Politics, Violence, Memory: The New Social Science of the Holocaust featuring Jeffrey Kopstein

Professional headshot of Jeffrey Kopstein is Professor of Political Science and Director of the Center for Jewish Studies at the University of California, Irvine.
When
Apr 3, 2025
5:00 PM–6:30 PM
Where

We live in a culture profoundly influenced by the legacy of the Holocaust. Nearly 80 years later, the Nazi extermination effort against the world’s Jews continues to serve as a moral lens through which we judge political action. Despite the centrality of the Holocaust to contemporary social thought, the study of the event and its aftermath has remained largely peripheral to the social sciences, including economics, sociology, psychology, and political science. This has started to change over the last decade.

In this lecture, Jeffrey Kopstein will discuss how social scientists have deepened our understanding of what is arguably the “index case” of violence in the modern world. Kopstein is a professor of political science and director of the Center for Jewish Studies at the University of California, Irvine. His research focuses on interethnic violence, voting patterns of minority groups, antisemitism, and anti-liberal tendencies in civil society, with a particular emphasis on European and Russian Jewish history. These topics are central to his latest books, “Intimate Violence: Anti-Jewish Pogroms on the Eve of the Holocaust” (Cornell University Press, 2018) and “Politics, Memory, Violence: The New Social Science of the Holocaust” (Cornell University Press, 2023).

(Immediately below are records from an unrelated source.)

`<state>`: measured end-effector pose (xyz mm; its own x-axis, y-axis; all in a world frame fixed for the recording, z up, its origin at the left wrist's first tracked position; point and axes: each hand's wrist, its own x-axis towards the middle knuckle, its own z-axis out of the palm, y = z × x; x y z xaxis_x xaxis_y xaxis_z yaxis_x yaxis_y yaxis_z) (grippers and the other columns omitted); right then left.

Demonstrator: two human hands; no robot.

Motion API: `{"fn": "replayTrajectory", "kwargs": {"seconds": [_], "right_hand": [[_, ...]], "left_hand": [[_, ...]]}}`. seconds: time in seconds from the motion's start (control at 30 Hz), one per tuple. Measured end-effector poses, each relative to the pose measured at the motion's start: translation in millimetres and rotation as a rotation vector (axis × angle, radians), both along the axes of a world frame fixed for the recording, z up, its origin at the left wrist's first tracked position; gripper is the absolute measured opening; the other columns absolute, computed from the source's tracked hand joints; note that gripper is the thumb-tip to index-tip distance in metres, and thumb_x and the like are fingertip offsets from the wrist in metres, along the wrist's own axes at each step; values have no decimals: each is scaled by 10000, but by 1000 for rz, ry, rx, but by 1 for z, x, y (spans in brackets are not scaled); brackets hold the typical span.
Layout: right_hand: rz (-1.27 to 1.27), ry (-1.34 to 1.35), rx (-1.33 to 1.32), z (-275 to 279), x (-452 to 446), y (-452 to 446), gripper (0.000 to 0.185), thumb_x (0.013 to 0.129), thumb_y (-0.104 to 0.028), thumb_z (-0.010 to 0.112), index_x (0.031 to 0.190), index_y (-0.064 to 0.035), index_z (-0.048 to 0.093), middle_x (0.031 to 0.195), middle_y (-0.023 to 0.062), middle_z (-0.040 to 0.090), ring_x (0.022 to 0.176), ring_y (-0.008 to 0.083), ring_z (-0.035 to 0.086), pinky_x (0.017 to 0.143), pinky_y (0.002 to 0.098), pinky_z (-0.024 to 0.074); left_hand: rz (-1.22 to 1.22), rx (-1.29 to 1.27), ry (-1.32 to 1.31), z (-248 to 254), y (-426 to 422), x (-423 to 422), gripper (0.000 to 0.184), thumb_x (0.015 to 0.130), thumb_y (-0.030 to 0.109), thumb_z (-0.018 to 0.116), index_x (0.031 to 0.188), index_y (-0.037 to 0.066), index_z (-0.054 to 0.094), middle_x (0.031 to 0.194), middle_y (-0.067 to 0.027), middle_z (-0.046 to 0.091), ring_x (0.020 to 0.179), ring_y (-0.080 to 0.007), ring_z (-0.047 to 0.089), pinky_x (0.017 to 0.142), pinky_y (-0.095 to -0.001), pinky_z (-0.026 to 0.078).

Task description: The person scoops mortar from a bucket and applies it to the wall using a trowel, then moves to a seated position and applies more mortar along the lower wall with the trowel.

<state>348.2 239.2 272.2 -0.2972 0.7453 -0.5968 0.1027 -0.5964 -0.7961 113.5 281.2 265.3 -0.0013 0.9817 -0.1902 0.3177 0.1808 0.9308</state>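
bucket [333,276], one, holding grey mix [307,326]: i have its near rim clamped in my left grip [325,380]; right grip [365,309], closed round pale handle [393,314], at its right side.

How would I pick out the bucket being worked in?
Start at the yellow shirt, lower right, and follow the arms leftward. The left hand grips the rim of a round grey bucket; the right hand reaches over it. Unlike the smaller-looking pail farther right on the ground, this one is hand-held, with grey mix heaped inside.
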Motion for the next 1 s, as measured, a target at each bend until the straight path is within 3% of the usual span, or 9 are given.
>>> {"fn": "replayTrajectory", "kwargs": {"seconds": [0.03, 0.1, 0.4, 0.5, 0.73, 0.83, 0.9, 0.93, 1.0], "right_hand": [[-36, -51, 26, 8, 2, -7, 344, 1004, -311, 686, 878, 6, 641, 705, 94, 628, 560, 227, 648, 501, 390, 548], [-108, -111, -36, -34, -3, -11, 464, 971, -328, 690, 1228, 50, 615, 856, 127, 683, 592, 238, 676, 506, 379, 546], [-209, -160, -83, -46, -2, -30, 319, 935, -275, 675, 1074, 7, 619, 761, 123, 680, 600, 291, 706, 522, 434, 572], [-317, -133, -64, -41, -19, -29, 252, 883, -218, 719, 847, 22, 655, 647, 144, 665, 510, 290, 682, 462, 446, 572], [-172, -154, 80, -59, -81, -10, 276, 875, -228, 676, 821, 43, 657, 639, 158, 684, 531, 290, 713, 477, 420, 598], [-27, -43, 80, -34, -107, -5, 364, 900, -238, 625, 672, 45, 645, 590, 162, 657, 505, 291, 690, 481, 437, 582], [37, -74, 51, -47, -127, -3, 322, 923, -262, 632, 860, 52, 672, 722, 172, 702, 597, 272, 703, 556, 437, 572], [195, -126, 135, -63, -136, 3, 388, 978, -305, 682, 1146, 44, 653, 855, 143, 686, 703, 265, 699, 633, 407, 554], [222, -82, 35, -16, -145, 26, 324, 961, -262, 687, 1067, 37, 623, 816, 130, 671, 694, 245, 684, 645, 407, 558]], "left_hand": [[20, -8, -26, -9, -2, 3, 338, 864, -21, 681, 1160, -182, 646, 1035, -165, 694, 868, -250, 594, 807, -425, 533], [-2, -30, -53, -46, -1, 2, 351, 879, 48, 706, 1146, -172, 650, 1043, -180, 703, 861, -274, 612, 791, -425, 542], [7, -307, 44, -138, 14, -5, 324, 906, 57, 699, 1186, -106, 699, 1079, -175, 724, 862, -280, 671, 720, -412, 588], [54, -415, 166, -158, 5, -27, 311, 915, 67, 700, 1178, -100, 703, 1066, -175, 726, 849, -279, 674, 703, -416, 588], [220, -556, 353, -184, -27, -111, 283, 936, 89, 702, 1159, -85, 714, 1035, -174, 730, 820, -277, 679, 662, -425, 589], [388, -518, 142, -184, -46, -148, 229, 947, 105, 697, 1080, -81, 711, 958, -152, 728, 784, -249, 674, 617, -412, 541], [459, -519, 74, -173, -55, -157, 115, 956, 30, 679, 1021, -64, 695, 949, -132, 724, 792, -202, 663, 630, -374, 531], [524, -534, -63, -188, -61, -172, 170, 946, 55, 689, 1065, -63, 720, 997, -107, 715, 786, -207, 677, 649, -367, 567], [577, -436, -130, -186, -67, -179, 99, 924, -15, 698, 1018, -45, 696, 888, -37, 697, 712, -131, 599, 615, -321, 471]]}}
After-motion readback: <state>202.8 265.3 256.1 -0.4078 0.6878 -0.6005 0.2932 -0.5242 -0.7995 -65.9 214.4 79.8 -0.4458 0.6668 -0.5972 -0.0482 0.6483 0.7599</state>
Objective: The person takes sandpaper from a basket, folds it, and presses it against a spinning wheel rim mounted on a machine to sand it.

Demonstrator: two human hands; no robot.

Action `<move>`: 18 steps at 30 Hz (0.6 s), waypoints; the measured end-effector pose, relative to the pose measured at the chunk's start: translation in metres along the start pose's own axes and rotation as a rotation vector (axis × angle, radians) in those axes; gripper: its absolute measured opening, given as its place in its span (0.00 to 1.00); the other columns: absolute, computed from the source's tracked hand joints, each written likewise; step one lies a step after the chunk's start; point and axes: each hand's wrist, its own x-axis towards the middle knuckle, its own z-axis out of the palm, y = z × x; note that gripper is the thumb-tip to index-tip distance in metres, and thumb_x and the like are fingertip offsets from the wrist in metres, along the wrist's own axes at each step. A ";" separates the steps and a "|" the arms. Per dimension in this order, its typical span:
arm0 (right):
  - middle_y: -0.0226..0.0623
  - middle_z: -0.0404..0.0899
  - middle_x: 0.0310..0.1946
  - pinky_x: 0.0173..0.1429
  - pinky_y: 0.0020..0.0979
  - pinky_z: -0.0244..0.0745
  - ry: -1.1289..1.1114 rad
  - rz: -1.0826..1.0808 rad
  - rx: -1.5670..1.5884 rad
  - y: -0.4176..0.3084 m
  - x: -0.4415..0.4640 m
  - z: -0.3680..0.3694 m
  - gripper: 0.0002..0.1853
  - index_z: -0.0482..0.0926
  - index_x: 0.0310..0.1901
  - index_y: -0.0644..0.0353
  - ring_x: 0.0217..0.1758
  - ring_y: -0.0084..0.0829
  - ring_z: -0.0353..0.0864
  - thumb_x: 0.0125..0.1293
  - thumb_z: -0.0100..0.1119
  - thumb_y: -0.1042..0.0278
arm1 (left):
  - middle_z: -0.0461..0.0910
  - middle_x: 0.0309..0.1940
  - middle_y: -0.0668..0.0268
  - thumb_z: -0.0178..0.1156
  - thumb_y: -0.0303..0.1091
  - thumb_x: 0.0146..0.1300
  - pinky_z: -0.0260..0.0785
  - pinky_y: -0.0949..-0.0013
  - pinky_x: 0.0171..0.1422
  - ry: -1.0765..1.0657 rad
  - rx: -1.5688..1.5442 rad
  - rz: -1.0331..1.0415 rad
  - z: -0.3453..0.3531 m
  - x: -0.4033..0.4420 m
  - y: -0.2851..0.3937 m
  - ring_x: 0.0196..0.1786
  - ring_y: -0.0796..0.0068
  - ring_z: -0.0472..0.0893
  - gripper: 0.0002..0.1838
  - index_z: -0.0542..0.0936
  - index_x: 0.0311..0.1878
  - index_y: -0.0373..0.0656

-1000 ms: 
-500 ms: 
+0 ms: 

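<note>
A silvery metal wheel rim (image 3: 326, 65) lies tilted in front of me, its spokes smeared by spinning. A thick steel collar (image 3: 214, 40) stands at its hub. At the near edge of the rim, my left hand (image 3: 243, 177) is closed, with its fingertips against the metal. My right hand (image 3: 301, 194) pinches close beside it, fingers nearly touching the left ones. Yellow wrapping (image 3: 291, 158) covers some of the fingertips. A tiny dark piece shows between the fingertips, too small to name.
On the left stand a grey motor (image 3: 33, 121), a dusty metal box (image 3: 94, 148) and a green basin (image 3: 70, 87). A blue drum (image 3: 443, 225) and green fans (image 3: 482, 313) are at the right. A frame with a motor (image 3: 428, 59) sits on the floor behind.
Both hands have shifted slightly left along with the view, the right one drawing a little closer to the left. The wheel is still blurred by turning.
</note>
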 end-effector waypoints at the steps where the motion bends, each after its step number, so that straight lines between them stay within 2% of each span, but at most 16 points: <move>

All Holocaust Living History Workshop events are free and open to the public, but registration is required. Registration will open approximately one month before the event date.

About the Holocaust Living History Workshop

This event is a part of the Holocaust Living History Workshop (HLHW) series, an education and outreach program sponsored by the UC San Diego Library and the Jewish Studies program. It aims to preserve the memories of the victims and survivors of the Holocaust by offering public events involving witnesses, descendants and scholars and through the use of the USC Shoah Foundation Institute’s Visual History Archive. Past HLHW workshops are now part of the Library’s digital collections and can be accessed online.